О, конечно, не качаются. Сидят неподвижные, остолбенелые, с закутанными младенцами на руках, вытянутыми и невероятными, как поленья... Потом здесь мама. И все говорят. Слышу жалобы тихие, тусклые, тягучие, многословные и без трепета гнева или надежды.
"Нельзя ли выгон определить позеленее да поближе? Скот без молока ввечеру возвращается, да потравы долгой дорогой, ну и штрафы...
Управляющий гонит. Слышать не желает.
Нельзя ли снять землицы, хошь за деньги, хошь за снопы под рожь? Хлеба не хватает до полпоста и в добрый год. Управляющий засевает под мызную рожь все поля. Сбывать надеется. И лес под нови корчует...
Слышать не желает...
Нельзя ли лесу строевого? Погорели. Как есть в поле остались. Крестьянский -- малорослый да корявый. Куда его на стройку! Управляющий говорил: большой заказ получил на строевое дерево. Теперь будет весь сплавлять, что к рубке Допущен...
Слышать не желает..."
А эту просто муж прогнал. Муж в городе с другой женой, ненастоящей. Дети голодны, изба развалилась. Землю мир отобрал. От вдовы всегда отберет... Если не будет помощи-спасенья, пойти надо по миру с тремя, а четвертого в пастухи, восемь уже ему лет, девятый.
Мама слушает, кошелек вынула. Кошелек набит серебром. Дала бабе серебра, дала погорельцам. Обещала со старшим сыном насчет выгона и поля поговорить.

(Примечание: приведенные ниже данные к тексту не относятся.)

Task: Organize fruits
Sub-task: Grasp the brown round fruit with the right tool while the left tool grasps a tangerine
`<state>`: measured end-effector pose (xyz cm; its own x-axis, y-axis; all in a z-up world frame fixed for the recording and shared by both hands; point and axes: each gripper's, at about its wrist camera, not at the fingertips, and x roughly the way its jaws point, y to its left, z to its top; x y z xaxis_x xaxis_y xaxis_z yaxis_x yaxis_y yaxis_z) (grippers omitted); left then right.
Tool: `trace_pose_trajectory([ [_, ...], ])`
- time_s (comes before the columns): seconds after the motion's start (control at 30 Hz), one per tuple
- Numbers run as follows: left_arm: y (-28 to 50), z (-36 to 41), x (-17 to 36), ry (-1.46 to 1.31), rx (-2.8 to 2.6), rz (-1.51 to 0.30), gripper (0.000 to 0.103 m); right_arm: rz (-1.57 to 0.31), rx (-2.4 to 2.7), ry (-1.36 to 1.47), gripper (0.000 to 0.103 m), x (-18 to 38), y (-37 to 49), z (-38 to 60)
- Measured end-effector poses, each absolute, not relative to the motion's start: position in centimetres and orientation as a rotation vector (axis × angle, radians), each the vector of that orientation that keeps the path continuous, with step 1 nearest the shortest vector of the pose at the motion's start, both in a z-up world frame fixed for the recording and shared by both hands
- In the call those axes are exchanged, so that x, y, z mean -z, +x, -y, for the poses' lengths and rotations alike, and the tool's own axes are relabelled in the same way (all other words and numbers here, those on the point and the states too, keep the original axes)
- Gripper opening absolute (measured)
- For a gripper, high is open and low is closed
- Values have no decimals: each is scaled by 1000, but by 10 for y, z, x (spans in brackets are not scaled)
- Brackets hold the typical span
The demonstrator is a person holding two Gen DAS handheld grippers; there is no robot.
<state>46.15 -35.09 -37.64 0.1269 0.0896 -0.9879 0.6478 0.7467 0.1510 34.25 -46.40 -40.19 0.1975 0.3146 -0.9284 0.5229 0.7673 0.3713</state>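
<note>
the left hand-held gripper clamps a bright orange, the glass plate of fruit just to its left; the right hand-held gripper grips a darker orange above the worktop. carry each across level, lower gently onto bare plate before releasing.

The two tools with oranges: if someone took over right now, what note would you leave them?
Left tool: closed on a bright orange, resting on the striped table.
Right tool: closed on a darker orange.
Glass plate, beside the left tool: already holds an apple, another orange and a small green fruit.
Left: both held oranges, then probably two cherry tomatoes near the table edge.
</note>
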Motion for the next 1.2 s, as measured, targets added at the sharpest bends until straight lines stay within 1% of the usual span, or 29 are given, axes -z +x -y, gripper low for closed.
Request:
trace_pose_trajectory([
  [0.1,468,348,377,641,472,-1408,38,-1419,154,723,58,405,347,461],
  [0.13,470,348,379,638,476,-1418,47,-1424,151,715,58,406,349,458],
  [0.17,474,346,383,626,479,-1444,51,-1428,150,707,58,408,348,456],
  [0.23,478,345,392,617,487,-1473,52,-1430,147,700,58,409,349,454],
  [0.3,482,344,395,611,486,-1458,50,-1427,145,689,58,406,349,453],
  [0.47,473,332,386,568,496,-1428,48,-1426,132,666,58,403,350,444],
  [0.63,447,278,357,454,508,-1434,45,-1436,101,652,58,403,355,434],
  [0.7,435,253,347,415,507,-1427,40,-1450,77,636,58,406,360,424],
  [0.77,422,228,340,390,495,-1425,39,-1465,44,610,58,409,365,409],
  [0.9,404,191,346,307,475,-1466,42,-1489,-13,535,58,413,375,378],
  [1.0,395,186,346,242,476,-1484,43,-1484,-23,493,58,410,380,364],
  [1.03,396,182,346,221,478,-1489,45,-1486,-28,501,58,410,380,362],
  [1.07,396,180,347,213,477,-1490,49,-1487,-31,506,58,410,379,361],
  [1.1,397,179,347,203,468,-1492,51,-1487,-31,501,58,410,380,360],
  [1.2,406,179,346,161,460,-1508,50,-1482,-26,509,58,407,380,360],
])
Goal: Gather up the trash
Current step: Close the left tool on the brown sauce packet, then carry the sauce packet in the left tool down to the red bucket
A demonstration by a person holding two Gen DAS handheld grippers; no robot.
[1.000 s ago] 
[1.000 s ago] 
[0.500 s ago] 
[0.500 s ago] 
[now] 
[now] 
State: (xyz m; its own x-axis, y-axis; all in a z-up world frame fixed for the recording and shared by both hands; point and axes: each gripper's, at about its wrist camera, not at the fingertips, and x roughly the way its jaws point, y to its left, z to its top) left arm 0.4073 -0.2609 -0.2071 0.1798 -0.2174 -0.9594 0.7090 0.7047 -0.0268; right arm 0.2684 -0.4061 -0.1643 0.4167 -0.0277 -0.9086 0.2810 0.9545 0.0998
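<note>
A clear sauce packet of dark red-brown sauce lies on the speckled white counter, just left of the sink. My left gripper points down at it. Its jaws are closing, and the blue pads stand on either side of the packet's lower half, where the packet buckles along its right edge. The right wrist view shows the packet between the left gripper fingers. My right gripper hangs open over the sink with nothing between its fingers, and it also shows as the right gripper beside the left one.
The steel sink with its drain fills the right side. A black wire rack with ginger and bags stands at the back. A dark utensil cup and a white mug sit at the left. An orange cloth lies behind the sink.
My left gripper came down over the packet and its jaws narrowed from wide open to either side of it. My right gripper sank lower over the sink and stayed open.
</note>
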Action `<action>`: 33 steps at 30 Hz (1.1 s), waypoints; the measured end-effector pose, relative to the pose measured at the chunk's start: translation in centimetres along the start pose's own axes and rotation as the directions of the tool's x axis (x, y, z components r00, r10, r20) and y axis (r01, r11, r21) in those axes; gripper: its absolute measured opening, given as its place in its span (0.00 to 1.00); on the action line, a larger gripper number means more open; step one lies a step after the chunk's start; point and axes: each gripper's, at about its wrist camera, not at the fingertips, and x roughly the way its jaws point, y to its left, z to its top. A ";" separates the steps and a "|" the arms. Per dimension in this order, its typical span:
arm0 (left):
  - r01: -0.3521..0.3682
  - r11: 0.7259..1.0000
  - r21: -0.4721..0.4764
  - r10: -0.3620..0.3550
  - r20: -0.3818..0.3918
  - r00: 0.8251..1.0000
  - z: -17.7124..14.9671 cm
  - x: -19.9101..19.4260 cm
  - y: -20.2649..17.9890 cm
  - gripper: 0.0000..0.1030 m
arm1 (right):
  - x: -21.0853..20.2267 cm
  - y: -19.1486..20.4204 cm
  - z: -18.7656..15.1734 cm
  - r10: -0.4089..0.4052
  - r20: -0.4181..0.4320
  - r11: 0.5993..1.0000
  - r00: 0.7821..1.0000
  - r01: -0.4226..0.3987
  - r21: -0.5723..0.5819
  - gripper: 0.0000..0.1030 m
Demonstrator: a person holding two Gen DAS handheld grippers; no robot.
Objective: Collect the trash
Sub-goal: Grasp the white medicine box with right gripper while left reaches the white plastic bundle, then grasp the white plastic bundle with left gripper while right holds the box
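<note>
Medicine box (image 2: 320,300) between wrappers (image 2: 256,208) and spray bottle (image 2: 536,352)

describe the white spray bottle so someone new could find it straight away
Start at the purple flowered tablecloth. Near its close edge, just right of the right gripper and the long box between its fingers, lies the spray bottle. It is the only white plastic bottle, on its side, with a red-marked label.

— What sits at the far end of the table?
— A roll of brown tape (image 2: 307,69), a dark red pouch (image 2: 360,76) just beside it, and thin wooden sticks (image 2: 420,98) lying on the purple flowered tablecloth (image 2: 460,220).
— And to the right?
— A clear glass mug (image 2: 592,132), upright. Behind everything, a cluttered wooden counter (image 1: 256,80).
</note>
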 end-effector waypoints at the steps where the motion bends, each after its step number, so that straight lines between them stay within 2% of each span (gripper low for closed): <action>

-- Только ведь... если управляющий так говорил, верно, и вправду уж нельзя... верно, если можно бы было... ведь если и мужики и господа тоже обеднеют... хозяйство, конечно, уж хозяйство... здесь управляющий лучше понимает...
И голос мамин, спотыкаясь о безысходные мысли, заминается, потухает...
Зовет ужинать дворецкий с крыльца. И слышу по аллее перебойный, звонкий, бойкий стук многих подков, и дрогнуло, и забилось, замирая сладким перебоем, на миг радостное, на миг свободное, одичалое сердце.
Прискакала сестра с братьями и соседней молодежью, соскочила со вспотелой лошади, пышно дышащей, одичалой от прерванного упоения скачкою.
-- Мама, как мы голодны.
Из бледного, тонкого лица милой сестры горят диким огнем голубые глаза, и ноздри тонко расширяются, вдыхая воздух.
Смущенно мама улыбается. Мама любит, когда мы счастливы. Мама часто говорит при мне старшим:
-- Жизнь страшная!
И какие у мамы делались тогда затихшие, поглощенные ужасом глаза!
-- Радуйтесь, деточки! Бедненькие, коротенькие, радуйтесь!
И я не понимала, отчего мы коротенькие и отчего вдруг слезы вытекают, скупые и едкие, из тех синих глаз с большими белками...
За ужином в большой столовой, разделенной на две части высокими пилястрами и стенами оранжерейных растений, не дружная с другими, не кричу ура на блюдо -- исполина с чудовищными, красными, клещатыми раками. Противен ростбиф сукровичный и пахучий, и даже варенец золотокарий, жирный, сметанный -- не ем.